Open MPI logo

Open MPI Development Mailing List Archives

  |   Home   |   Support   |   FAQ   |   all Development mailing list

Subject: Re: [OMPI devel] Problem of running 'mpirun' on a cross-compiled openmpi-1.6.5 for armv7
From: Ralph Castain (rhc_at_[hidden])
Date: 2014-04-04 00:02:11


I'm afraid the current system will refuse to run without any shmem components. Even if you remove the error check for that situation, you may hit other problems where the system is expecting that framework to perform some function - not having an active module could cause an issue at that point.

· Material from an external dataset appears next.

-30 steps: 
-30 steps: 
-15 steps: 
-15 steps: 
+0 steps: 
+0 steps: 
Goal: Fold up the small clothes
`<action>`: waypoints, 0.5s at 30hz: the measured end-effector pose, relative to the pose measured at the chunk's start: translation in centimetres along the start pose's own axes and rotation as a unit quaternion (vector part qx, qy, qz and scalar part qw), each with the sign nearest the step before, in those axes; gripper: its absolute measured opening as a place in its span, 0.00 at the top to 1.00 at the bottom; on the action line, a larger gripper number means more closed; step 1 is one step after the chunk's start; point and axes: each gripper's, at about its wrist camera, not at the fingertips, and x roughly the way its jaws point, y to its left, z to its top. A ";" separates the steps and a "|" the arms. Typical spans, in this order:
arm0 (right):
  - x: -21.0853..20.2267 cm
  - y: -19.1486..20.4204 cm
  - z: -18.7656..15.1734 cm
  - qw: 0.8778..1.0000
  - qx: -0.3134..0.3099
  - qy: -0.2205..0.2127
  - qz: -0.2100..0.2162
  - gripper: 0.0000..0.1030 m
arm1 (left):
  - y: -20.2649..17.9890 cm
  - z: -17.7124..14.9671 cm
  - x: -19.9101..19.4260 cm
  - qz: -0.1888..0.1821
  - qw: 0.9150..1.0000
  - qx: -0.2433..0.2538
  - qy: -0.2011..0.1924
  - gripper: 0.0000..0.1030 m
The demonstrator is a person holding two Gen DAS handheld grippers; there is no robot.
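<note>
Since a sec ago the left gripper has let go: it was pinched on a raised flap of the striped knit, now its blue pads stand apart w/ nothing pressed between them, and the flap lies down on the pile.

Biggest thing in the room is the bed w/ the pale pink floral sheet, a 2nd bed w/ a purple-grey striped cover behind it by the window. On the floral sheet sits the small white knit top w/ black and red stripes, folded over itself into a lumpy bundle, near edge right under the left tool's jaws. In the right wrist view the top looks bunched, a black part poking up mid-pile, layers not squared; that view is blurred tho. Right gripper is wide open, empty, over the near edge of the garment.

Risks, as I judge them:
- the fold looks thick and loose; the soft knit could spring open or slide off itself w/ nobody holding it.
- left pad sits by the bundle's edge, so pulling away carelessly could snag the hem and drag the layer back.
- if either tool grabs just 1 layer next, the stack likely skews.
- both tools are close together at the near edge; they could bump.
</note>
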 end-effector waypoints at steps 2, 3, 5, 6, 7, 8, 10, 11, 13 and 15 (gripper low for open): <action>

Since you aren't going to use it anyway, does it really matter that it exists? Or is the problem that none of the shmem components can build or run in that environment? If so, then we can take a look at what might be involved in completely disabling it.

I'm afraid that hwloc isn't relevant here - doesn't really have anything to do with the shmem situation.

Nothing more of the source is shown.